--- Task instructions ---
Gather each line of the entries below that includes "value".

--- Listed records ---

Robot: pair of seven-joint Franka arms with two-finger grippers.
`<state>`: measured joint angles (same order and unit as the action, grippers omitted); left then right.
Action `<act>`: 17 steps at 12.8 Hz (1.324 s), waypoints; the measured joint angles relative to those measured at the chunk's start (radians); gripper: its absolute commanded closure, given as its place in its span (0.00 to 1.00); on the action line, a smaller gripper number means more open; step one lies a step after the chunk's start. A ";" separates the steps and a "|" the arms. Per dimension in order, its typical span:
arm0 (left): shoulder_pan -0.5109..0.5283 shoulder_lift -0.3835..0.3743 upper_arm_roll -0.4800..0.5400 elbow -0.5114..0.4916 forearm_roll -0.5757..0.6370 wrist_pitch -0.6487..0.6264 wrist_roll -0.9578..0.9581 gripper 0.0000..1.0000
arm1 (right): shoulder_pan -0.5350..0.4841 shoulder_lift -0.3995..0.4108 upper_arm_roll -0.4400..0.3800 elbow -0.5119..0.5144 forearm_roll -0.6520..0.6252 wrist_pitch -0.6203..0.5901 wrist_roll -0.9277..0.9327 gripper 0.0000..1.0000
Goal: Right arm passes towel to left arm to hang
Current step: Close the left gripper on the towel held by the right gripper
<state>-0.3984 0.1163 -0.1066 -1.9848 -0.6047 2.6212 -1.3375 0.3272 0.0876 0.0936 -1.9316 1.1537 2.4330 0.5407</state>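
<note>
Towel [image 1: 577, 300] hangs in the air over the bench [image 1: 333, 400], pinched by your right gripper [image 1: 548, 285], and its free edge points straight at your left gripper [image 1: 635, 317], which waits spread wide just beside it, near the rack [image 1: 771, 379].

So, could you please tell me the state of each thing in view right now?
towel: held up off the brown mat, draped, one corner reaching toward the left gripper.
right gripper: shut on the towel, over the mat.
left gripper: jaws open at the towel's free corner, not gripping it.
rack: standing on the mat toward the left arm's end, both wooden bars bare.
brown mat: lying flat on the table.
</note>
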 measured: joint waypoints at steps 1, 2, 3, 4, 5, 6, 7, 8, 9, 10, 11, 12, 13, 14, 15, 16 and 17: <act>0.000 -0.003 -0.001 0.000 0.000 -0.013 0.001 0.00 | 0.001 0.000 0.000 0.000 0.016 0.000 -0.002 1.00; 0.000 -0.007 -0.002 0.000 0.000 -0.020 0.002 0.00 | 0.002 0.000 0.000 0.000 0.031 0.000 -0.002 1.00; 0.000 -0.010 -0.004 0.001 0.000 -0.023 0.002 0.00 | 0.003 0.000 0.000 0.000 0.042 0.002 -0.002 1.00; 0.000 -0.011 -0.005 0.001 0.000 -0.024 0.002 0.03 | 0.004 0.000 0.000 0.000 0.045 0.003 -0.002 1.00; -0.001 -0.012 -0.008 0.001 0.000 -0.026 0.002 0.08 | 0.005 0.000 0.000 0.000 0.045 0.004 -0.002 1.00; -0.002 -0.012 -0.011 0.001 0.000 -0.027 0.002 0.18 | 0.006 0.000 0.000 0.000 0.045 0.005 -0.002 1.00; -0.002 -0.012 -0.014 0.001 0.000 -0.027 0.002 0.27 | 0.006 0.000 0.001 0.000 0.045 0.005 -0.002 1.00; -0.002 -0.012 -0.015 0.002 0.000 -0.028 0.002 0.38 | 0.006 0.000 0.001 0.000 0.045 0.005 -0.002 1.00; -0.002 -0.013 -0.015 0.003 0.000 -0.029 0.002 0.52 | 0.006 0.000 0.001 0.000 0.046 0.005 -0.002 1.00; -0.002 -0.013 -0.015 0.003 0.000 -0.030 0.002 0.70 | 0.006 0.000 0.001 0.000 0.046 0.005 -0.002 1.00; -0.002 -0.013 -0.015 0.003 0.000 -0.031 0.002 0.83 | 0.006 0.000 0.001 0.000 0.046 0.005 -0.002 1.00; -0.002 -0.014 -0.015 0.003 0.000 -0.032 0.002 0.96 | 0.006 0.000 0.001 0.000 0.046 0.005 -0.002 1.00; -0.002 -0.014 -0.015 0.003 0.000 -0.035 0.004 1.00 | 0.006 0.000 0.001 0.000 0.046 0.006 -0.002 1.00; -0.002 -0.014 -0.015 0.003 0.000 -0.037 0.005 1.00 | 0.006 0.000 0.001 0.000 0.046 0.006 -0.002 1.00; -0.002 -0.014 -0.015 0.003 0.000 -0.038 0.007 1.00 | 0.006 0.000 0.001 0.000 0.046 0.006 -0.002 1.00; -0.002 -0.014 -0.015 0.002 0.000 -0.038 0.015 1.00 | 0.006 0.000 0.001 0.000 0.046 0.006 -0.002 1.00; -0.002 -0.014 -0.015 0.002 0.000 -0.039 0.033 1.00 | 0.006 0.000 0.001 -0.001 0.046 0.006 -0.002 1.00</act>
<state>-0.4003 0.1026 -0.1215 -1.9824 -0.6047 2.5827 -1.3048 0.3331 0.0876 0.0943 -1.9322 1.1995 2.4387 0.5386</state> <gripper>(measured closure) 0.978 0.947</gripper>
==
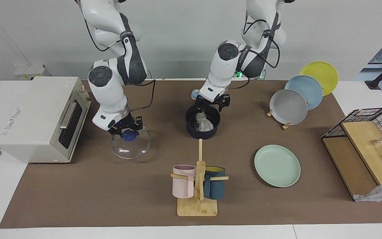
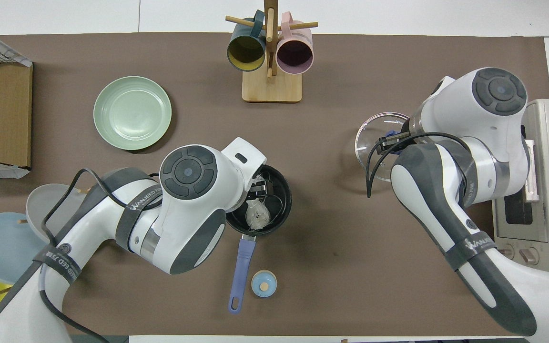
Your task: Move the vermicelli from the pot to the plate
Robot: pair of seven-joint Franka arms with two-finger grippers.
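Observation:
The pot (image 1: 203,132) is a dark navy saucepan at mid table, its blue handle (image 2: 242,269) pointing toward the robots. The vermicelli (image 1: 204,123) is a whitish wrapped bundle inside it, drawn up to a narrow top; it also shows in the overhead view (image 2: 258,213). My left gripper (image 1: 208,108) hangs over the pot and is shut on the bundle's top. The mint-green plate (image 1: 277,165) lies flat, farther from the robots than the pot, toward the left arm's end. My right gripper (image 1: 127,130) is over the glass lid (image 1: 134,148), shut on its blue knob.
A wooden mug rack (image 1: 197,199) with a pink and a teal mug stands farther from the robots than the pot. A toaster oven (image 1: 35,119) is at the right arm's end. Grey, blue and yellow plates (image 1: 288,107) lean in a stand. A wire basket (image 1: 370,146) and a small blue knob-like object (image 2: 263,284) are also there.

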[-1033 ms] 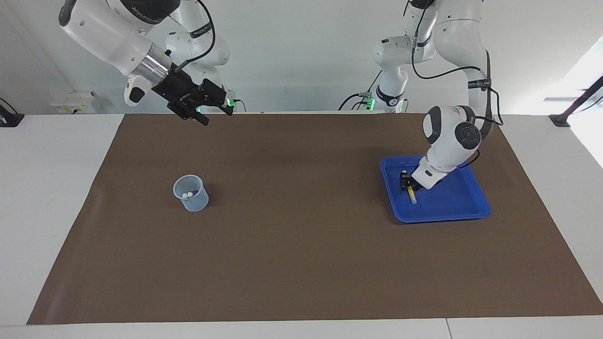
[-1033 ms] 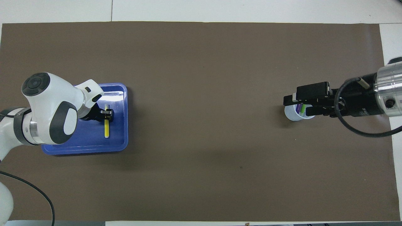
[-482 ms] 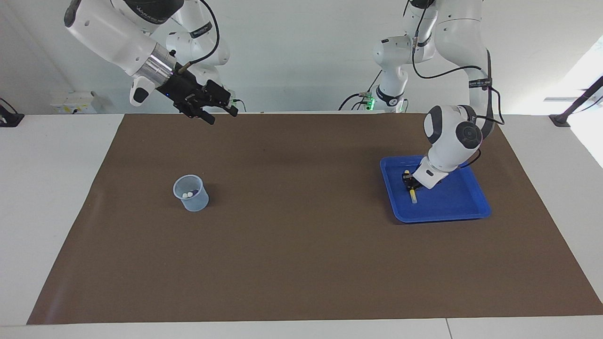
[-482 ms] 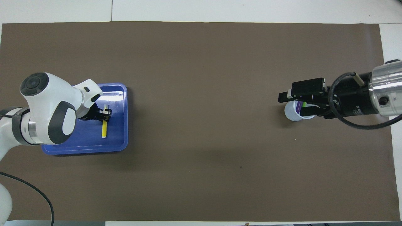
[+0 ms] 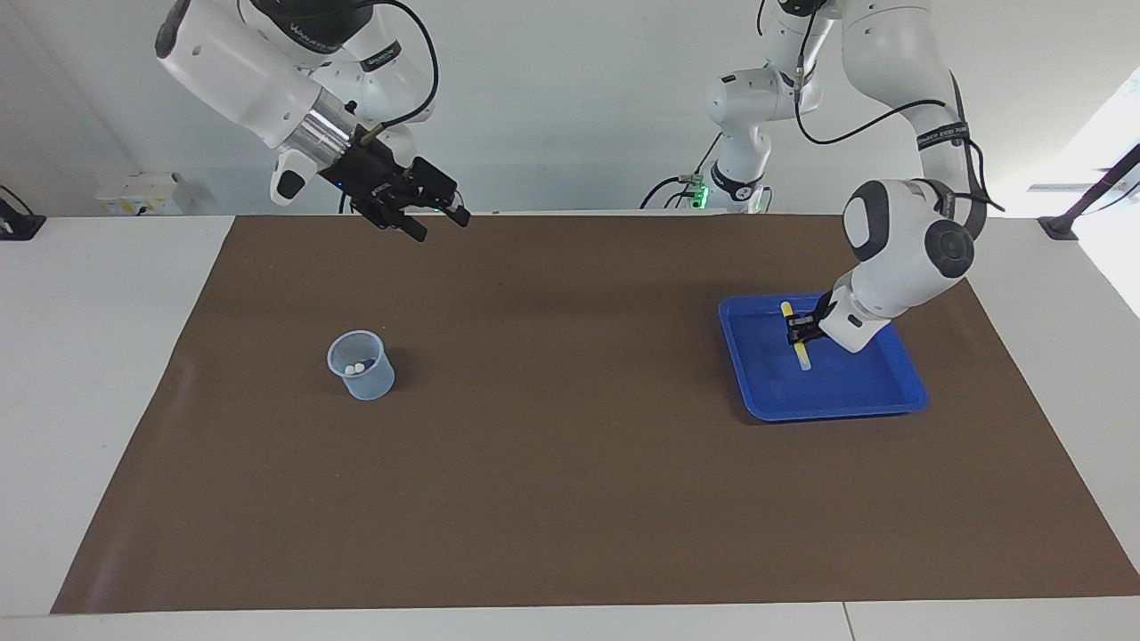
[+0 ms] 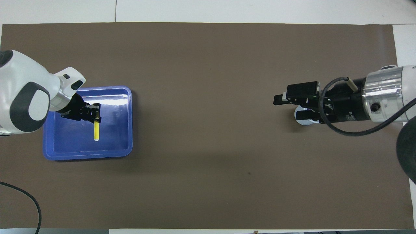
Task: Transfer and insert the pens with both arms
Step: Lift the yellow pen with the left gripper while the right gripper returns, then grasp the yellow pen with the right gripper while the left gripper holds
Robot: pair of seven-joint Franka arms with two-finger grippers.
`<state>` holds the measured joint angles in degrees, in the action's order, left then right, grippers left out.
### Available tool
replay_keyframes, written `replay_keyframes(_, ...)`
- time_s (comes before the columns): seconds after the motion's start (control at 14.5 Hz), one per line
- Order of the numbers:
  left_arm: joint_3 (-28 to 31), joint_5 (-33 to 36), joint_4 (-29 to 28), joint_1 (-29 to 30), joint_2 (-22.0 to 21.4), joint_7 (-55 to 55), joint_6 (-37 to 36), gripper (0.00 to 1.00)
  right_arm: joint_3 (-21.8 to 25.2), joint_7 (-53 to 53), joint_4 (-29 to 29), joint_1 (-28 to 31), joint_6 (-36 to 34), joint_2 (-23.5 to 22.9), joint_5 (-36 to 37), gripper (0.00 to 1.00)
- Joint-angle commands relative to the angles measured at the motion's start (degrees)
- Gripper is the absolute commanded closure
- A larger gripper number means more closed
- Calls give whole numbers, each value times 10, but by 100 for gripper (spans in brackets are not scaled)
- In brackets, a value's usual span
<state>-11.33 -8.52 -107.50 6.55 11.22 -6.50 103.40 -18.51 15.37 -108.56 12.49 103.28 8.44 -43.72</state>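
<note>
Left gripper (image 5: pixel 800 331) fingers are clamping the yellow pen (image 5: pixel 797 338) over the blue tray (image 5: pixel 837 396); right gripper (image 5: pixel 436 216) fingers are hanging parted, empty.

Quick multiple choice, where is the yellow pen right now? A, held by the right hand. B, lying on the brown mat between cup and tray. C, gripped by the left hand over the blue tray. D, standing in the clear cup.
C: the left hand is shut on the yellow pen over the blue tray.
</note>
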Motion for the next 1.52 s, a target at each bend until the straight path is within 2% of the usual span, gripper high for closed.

--- Exercise response ---
- Calls give whole numbers, each value times 10, but by 100 for gripper (spans in brackets are not scaled)
- In brackets, a value's usual span

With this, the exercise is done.